Required work: Could you write out the data that follows, exactly and in full?

==== Given information ====

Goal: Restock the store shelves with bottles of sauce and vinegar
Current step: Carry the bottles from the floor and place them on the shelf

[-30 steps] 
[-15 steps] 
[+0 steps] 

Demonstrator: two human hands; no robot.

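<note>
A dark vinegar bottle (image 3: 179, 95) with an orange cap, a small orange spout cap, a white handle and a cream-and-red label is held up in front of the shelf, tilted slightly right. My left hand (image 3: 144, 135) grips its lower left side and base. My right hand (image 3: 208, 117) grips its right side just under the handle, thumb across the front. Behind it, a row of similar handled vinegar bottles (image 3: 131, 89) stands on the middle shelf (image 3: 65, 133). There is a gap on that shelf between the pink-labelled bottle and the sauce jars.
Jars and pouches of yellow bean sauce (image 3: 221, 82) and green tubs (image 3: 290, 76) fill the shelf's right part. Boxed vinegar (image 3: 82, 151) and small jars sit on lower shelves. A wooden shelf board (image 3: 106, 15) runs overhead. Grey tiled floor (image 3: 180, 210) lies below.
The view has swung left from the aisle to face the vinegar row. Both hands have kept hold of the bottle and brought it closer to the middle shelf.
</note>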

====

Response to the task:
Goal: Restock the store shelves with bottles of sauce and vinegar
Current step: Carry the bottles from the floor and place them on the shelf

[-30 steps] 
[-15 steps] 
[+0 steps] 

Demonstrator: two human hands; no robot.

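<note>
A dark vinegar bottle (image 3: 179, 95) with an orange cap, a small orange spout cap, a white handle and a cream-and-red label is held up in front of the shelf, tilted slightly right. My left hand (image 3: 144, 135) grips its lower left side and base. My right hand (image 3: 208, 117) grips its right side just under the handle, thumb across the front. Behind it, a row of similar handled vinegar bottles (image 3: 131, 89) stands on the middle shelf (image 3: 65, 133). There is a gap on that shelf between the pink-labelled bottle and the sauce jars.
Jars and pouches of yellow bean sauce (image 3: 221, 82) and green tubs (image 3: 290, 76) fill the shelf's right part. Boxed vinegar (image 3: 82, 151) and small jars sit on lower shelves. A wooden shelf board (image 3: 106, 15) runs overhead. Grey tiled floor (image 3: 180, 210) lies below.
The view has swung left from the aisle to face the vinegar row. Both hands have kept hold of the bottle and brought it closer to the middle shelf.
</note>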

There's nothing left to add to the answer.